ABOUT THIS EXERCISE -
How many of the lines below have the word "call" in them? The answer is that number and nothing more.

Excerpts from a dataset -
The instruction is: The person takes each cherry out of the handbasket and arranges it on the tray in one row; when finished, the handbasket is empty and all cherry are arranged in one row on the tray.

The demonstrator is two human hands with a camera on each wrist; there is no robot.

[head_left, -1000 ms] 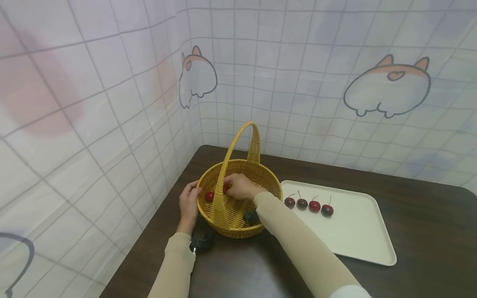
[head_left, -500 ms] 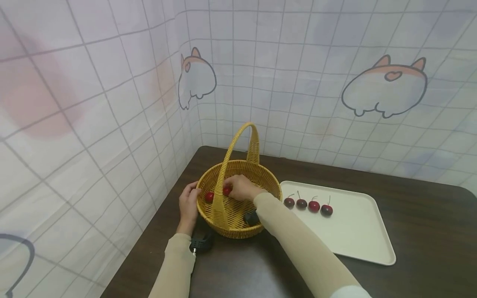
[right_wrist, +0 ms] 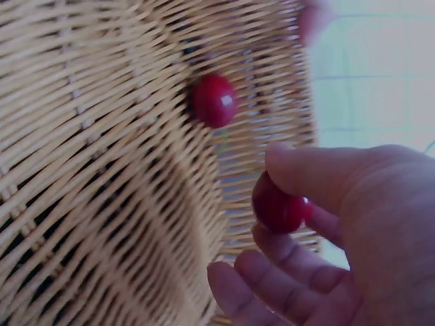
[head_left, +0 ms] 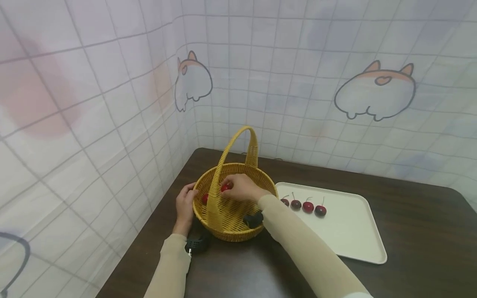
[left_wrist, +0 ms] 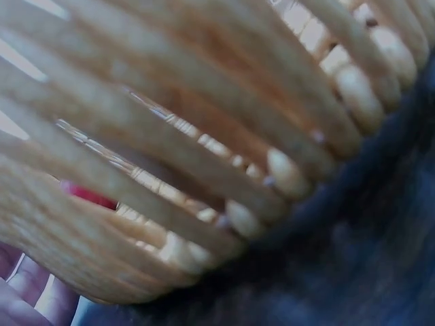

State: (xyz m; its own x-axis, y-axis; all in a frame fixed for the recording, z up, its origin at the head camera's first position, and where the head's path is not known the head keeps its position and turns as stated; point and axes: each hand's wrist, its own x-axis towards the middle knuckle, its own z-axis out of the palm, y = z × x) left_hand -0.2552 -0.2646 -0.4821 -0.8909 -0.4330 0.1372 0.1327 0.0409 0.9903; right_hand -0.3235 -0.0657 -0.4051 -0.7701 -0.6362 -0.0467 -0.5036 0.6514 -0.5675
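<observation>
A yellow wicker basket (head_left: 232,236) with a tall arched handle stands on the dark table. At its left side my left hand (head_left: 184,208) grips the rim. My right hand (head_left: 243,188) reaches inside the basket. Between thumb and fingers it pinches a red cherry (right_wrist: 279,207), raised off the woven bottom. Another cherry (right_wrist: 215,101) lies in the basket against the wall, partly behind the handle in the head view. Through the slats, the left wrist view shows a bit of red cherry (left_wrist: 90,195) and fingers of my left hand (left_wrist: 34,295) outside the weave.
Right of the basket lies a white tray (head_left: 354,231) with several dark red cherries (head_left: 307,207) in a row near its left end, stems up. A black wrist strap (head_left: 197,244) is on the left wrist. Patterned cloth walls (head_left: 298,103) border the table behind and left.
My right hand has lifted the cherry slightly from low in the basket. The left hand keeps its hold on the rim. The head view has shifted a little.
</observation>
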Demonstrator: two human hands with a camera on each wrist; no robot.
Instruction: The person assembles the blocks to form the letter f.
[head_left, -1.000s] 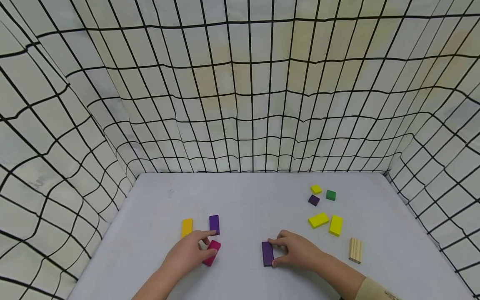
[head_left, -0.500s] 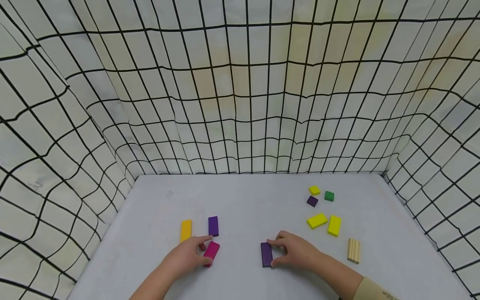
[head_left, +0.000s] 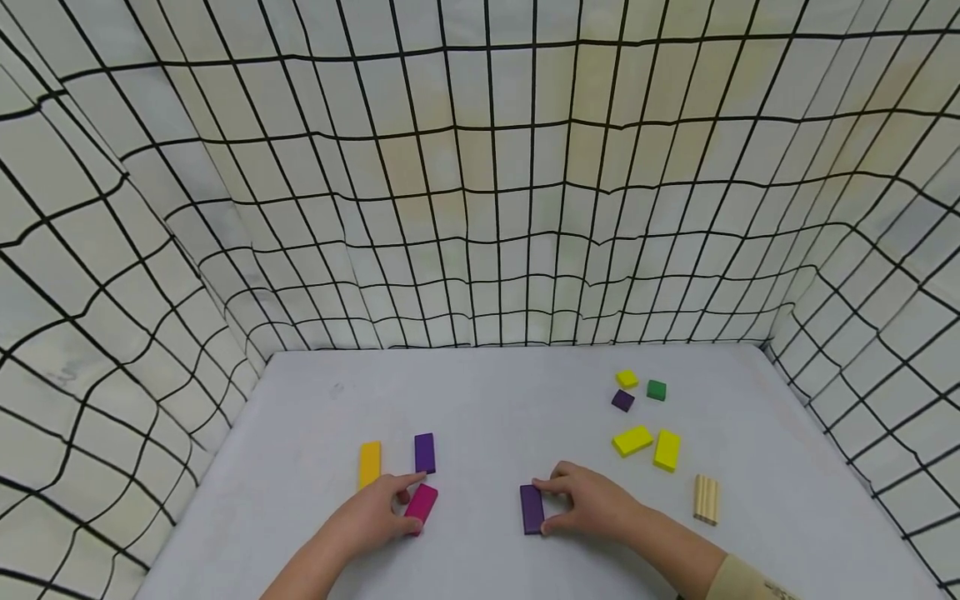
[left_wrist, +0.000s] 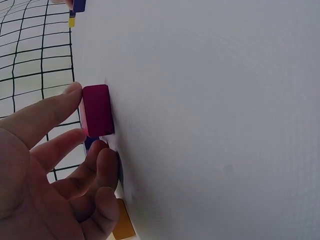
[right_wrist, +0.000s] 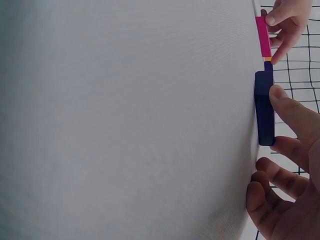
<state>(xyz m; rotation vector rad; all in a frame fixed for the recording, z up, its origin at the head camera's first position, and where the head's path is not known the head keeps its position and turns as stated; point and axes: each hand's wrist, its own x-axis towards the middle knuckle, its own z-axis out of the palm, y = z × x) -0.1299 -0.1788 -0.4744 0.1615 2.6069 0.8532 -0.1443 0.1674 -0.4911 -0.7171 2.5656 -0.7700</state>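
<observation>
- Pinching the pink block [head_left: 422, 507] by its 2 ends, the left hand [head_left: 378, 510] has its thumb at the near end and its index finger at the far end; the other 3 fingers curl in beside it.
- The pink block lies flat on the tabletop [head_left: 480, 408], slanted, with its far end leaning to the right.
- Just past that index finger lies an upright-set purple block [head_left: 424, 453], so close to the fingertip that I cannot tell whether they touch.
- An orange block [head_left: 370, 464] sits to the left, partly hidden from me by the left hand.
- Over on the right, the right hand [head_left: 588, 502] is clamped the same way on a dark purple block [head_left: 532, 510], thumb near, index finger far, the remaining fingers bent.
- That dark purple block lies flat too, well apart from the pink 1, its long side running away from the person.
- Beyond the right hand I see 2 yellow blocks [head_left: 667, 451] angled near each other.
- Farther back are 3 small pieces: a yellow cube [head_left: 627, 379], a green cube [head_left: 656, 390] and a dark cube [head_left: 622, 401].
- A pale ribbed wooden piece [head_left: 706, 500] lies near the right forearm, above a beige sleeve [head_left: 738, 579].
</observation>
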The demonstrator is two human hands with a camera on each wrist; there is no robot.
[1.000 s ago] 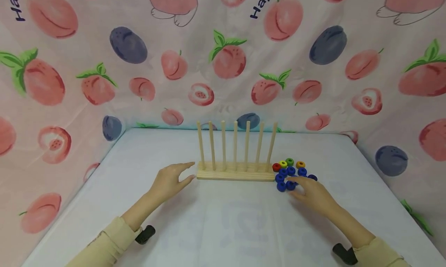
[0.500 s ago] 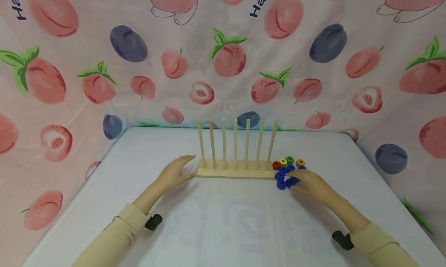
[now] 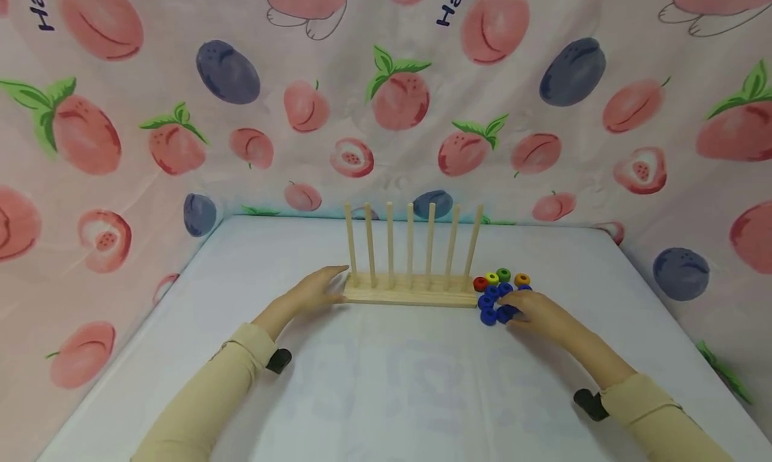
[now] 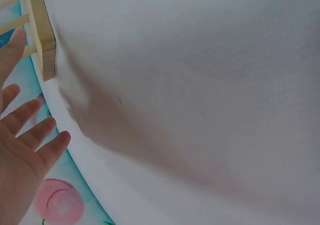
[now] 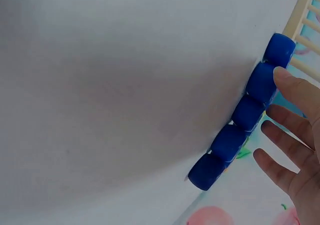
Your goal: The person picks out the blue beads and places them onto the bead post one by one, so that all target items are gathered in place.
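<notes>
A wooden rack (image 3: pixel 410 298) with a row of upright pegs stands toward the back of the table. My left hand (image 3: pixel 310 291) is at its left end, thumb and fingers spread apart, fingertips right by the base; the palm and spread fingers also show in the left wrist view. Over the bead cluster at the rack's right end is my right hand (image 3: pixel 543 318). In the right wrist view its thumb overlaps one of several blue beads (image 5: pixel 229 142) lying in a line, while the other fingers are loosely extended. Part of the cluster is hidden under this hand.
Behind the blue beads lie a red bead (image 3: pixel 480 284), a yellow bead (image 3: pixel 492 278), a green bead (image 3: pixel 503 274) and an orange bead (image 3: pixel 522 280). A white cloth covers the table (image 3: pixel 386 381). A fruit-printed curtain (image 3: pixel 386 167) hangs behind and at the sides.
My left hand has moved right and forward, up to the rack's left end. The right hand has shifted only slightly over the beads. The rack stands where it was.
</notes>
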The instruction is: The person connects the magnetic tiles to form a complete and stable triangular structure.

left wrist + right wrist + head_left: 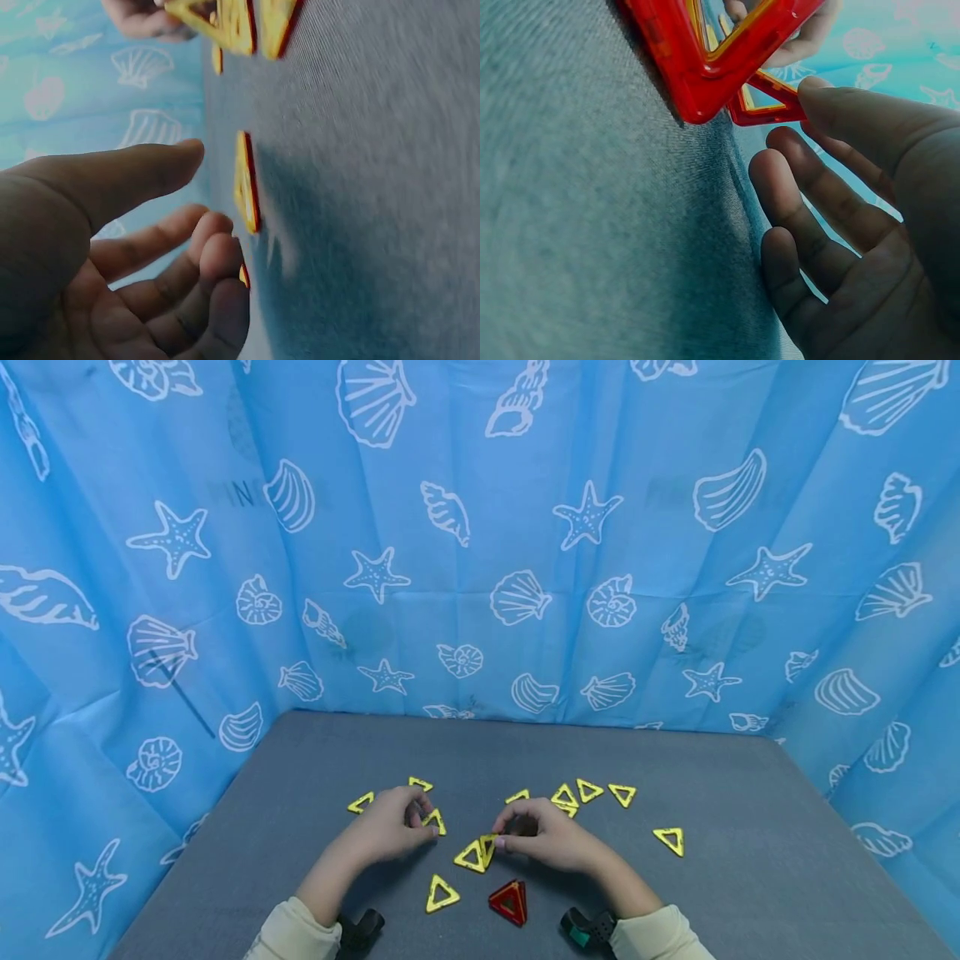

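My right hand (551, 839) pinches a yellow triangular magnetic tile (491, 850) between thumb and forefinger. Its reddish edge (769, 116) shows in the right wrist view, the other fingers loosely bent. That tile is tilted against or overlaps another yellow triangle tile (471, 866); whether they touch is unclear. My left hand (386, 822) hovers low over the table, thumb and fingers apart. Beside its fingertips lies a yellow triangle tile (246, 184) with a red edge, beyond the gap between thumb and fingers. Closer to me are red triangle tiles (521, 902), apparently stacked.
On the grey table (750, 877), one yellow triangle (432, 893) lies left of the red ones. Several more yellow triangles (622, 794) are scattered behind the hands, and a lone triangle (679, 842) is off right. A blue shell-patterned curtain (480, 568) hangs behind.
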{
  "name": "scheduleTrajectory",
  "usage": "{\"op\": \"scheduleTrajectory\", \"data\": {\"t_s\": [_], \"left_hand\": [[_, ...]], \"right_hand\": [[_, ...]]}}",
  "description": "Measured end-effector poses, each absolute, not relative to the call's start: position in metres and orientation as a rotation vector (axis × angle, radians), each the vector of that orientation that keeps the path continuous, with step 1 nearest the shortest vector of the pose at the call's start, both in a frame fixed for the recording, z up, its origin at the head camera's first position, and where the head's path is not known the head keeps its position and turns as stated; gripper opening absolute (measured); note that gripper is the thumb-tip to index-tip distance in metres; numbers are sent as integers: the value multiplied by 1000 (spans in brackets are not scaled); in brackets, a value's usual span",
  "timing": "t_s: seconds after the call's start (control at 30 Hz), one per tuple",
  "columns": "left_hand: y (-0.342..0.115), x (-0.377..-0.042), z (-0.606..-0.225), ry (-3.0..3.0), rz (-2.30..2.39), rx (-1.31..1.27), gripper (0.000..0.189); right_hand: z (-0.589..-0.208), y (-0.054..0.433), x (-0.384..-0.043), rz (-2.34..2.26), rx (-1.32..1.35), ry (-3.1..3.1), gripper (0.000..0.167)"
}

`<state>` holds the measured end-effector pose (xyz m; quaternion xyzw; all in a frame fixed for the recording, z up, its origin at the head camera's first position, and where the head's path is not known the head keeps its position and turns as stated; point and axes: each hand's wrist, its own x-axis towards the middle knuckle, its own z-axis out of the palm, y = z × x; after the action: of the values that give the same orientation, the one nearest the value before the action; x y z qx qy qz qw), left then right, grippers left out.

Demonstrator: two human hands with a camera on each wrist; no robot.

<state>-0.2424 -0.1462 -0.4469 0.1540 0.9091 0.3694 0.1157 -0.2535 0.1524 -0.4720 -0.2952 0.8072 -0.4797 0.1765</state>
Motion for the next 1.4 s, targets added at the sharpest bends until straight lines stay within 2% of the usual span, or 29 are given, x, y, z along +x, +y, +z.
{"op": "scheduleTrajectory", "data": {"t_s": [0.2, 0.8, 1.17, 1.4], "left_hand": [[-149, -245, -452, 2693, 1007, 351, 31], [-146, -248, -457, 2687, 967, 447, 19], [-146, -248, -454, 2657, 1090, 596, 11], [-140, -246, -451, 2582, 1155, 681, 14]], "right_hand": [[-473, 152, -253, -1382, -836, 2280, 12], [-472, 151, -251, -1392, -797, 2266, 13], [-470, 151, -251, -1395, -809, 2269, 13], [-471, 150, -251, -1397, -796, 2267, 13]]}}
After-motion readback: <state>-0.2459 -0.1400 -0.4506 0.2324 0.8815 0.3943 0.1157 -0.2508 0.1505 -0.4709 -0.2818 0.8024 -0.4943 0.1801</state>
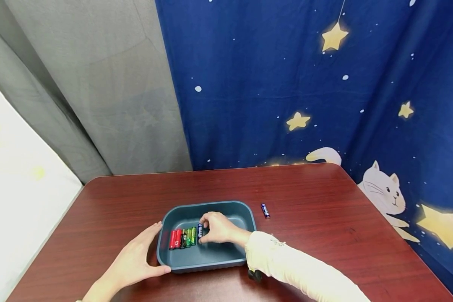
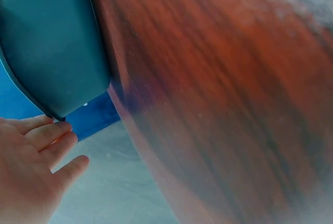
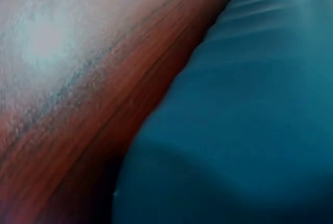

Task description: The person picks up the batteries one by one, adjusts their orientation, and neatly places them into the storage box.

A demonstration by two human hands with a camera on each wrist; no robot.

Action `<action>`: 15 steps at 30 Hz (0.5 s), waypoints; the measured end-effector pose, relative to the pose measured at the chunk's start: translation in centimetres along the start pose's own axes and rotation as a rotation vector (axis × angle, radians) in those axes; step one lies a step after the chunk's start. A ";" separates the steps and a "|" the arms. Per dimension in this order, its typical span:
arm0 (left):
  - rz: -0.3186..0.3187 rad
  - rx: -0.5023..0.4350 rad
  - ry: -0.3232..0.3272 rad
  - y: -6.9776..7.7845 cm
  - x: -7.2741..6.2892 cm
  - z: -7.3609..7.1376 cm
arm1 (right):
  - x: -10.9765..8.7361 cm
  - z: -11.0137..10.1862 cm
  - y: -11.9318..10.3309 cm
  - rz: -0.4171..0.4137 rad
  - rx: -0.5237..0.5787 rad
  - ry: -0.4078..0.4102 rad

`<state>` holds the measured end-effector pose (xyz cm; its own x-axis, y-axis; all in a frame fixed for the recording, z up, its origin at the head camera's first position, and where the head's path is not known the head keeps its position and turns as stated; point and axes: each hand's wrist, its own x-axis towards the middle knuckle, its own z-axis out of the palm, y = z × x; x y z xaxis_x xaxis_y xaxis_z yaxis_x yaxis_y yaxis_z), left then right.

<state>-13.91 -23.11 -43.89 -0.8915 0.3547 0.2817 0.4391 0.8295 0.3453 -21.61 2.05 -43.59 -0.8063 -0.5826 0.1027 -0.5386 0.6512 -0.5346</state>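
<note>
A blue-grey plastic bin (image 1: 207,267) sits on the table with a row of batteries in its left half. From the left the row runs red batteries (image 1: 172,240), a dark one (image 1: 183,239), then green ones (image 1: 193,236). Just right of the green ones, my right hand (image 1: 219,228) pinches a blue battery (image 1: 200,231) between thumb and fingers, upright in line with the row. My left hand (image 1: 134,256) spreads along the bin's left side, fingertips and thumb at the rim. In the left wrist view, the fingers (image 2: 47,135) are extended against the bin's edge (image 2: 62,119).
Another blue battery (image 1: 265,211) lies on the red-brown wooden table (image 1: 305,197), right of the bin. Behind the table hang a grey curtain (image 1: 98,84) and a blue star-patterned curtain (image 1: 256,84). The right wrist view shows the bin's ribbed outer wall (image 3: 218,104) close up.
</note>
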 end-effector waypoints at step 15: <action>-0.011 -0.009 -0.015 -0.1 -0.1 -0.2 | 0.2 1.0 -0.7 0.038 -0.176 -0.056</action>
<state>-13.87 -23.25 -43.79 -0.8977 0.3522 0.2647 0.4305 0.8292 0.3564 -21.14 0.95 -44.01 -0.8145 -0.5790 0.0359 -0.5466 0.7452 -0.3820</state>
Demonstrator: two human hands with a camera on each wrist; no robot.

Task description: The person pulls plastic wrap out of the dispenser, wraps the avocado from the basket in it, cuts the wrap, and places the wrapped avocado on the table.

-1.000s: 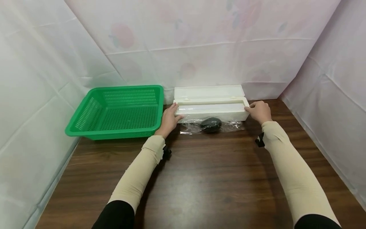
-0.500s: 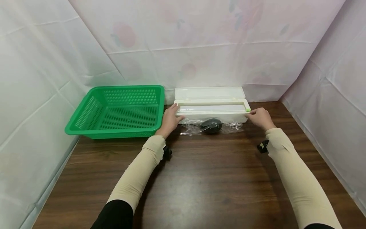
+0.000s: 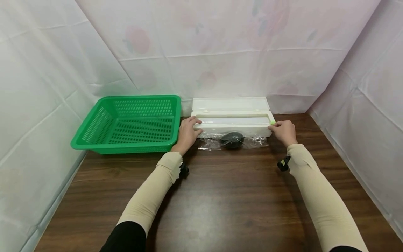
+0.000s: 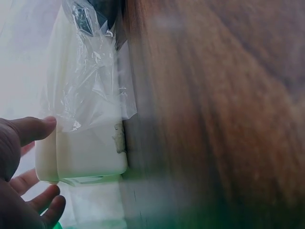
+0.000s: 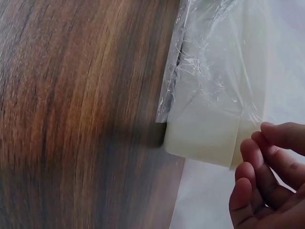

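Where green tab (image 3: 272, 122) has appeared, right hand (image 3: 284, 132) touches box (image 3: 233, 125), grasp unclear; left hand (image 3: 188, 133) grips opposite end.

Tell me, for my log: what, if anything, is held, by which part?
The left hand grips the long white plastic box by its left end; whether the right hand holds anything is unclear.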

ANSWER SECTION -
2